Comparative ADMET Profiling and Pharmacokinetic Assessment of Selected Anti-Diabetic Drugs for Drug Repurposing Potential in Chronic Kidney Disease: A Study of Dapagliflozin and Sitagliptin

By Kalyani Deepak Padvi, Kalavati Rajya Valvi, Nitisha Bhausaheb Deore, Nilesh P. Salunkhe*, Vaishali D. Shewale

NTVS Institute of Pharmacy, Nandurbar (MS), India

Published: April 2026 | DOI: 10.5281/zenodo.19850441 | Download PDF

Abstract

Chronic kidney disease (CKD) is a progressive disorder requiring improved therapeutic strategies. This study performs a comparative in silico ADMET evaluation of Dapagliflozin and Sitagliptin to assess their suitability for drug repurposing. Both drugs showed good absorption and bioavailability. Dapagliflozin demonstrated superior distribution and tissue penetration, whereas Sitagliptin showed better metabolic stability and longer half-life. Toxicity analysis revealed higher risks for Dapagliflozin, while Sitagliptin exhibited a safer profile. The study suggests Sitagliptin as a more suitable candidate for CKD drug repurposing.

Keywords:

Dapagliflozin, Sitagliptin, Chronic Kidney Disease, ADMET Profiling, Pharmacokinetics, Drug Repurposing

Introduction

Chronic kidney disease (CKD) is a progressive condition associated with declining renal function and increased morbidity. Diabetes mellitus is a leading cause of CKD. Drug repurposing provides a cost-effective strategy to identify new therapeutic uses for existing drugs. Antidiabetic drugs such as Dapagliflozin (SGLT2 inhibitor) and Sitagliptin (DPP-4 inhibitor) have shown potential renoprotective effects beyond glycemic control.

Materials and Methods

An in silico comparative study was conducted using the DeepPK platform. Chemical structures were retrieved from PubChem in SMILES format and analyzed for absorption, distribution, metabolism, excretion, toxicity, and physicochemical properties. Comparative evaluation focused on parameters relevant to CKD such as clearance, half-life, and toxicity endpoints.

Results and Discussion

According to the absorption table on page 5, both drugs showed high intestinal absorption and oral bioavailability. Dapagliflozin exhibited slightly better permeability and acted as a P-glycoprotein inhibitor, whereas Sitagliptin was identified as a substrate.

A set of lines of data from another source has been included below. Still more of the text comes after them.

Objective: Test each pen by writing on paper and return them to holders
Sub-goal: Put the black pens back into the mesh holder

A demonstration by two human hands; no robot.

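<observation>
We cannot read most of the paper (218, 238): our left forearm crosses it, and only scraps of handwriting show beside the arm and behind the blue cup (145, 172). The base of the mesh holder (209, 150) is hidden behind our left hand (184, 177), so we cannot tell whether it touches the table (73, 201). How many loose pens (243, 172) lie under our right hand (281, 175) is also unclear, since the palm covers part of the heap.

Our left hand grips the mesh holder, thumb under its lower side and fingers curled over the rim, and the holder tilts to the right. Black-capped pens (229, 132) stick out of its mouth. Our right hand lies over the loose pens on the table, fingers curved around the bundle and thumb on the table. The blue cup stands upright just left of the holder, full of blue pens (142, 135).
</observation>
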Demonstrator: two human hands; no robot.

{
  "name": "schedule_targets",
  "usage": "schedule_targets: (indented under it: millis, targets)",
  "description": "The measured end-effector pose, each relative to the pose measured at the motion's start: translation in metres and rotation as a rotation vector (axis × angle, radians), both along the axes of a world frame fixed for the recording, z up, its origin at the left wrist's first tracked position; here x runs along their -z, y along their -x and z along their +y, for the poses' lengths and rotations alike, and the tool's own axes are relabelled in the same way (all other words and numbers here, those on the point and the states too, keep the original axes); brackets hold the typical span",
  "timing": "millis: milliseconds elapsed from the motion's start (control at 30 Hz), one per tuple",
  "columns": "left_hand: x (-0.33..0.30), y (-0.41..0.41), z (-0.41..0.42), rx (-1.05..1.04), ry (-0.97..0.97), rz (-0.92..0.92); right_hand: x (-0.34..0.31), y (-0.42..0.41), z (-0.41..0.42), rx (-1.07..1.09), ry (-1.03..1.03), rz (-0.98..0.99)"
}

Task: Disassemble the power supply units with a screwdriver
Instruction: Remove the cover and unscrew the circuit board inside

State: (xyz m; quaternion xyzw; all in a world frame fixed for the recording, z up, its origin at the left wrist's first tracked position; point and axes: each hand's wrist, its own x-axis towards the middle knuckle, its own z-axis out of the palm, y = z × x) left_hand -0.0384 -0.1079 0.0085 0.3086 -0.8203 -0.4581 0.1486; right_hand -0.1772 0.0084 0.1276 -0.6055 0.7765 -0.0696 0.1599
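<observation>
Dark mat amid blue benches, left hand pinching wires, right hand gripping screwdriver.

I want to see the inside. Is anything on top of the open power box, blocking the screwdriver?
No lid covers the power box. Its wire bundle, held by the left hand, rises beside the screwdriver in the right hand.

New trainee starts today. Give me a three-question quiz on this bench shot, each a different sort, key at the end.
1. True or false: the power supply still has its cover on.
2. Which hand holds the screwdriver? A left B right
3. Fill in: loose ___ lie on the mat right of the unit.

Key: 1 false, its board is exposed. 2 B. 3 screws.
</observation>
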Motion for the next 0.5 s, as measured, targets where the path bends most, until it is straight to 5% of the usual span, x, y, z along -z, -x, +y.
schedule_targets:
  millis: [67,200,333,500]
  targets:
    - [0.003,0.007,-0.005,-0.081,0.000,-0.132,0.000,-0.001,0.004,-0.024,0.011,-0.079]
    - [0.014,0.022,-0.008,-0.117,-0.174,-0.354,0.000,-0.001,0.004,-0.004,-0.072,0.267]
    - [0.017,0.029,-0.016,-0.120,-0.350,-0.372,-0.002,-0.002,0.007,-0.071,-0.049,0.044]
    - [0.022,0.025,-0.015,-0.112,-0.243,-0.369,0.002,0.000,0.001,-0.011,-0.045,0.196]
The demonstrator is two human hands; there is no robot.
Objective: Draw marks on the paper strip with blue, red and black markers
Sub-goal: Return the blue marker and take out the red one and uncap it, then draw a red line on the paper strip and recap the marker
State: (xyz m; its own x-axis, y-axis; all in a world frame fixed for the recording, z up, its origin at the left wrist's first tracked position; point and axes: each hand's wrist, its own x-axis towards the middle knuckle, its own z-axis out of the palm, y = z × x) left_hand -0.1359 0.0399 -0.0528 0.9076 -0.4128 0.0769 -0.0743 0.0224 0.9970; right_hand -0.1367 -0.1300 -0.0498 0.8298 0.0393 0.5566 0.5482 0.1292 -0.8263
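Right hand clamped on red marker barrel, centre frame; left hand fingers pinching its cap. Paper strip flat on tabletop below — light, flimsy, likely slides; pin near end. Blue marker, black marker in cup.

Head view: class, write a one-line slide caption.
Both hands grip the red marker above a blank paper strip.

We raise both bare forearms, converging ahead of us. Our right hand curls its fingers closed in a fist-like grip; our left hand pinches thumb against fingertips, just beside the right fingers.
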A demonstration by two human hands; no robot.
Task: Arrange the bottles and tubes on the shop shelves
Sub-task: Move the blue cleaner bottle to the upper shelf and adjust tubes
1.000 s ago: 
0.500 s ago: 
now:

Distribution analysis (page 6) indicated that Dapagliflozin had higher volume of distribution and fraction unbound, suggesting better tissue penetration. Both drugs were predicted to cross the blood–brain barrier.

Metabolic evaluation showed minimal CYP interactions for both drugs, although Dapagliflozin is a CYP3A4 substrate, while Sitagliptin demonstrated greater metabolic stability.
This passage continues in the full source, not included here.